En effet, la situation est largement comparable à celle de 1974 : l'opinion publique et les politiques ont conscience des enjeux et de la nécessité, pour la France, de retrouver sa compétence dans ce domaine.
De plus, plus personne ne pense que la consommation d'électricité va diminuer. Les scénarios de Réseau de transport d'électricité (RTE) sont désormais beaucoup plus réalistes et envisagent une hausse de 50 % de la consommation dans les vingt ans à venir.

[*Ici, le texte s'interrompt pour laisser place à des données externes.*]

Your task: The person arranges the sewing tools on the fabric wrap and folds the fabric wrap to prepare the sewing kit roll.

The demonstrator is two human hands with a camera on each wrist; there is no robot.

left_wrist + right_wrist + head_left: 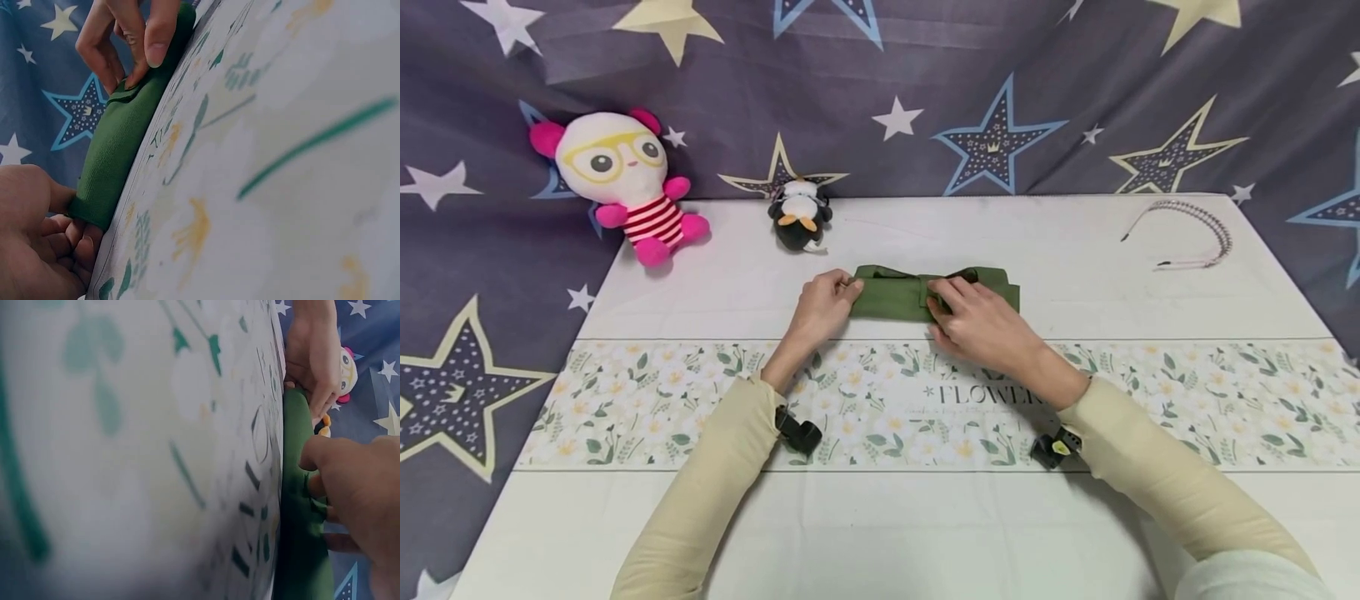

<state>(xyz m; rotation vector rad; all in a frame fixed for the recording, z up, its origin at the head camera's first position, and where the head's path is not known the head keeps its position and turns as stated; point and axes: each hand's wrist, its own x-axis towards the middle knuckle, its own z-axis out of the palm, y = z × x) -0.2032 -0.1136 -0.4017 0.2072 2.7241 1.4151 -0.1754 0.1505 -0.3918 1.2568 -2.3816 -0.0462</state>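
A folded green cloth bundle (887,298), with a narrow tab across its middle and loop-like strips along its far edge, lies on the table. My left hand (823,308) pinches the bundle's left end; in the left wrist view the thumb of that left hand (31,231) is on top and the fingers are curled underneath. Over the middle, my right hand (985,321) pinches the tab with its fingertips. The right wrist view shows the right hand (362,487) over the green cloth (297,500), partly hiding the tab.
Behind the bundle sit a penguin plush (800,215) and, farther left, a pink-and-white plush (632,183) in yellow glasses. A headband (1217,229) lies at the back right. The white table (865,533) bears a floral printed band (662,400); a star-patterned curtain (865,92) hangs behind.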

Reste à surmonter le déclin des compétences et la désindustrialisation de notre pays, mais nous avons des atouts. L'expérience de Flamanville a certes été douloureuse mais il est possible d'en tirer les leçons, comme les Chinois l'ont fait à Taishan et comme nous aurions pu le faire avec la centrale de Penly qui, si le chantier avait été lancé, serait aujourd'hui en activité. Flamanville, Taishan, Hinkley Point, Sizewell sont autant de références. Nous disposons donc d'un noyau de compétences – qu'il convient de développer – alors que ce n'était pas le cas en 1974, lors du démarrage du programme nucléaire, même si nous avons su les multiplier en quelques années. Aujourd'hui, des ingénieurs français travaillent sur les quatre projets de centrales d'Hinkley Point et de Sizewell. Les Chinois, qui ont construit la centrale de Taishan en sept ans, en construisent désormais quatre à cinq par an. En Russie, trente ans après Tchernobyl, Rosatom est le premier exportateur de centrales nucléaires au monde.
Pour ce faire, trois conditions me paraissent néanmoins indispensables.
Tout d'abord, nous devons faire preuve de fermeté vis-à-vis de Bruxelles afin que nous puissions assurer un financement grâce à des contrats à long terme et à la garantie de l'État. La Grande-Bretagne l'a obtenu pour le marché anglais, pas nous. C'est d'ailleurs la seule raison qui peut justifier une nouvelle nationalisation d'EDF. Par parenthèse, il convient également de revoir le market design, le système de fixation des tarifs de l'électricité étant absurde. Il est possible de trouver des mécanismes mais, faute d'un consensus européen, il faudra peut-être accepter des différences entre pays, où les conditions sont variables.
Ensuite, il faut accélérer les procédures. Du temps du Président Giscard d'Estaing, sept ans étaient nécessaires ; il en faut quinze désormais. Les procédures, les concertations sont évidemment légitimes mais elles doivent être encadrées.
Enfin, il faut un engagement politique déterminé dans la durée. La relance du nucléaire ne peut pas se faire en cachette et par le seul vecteur du marché.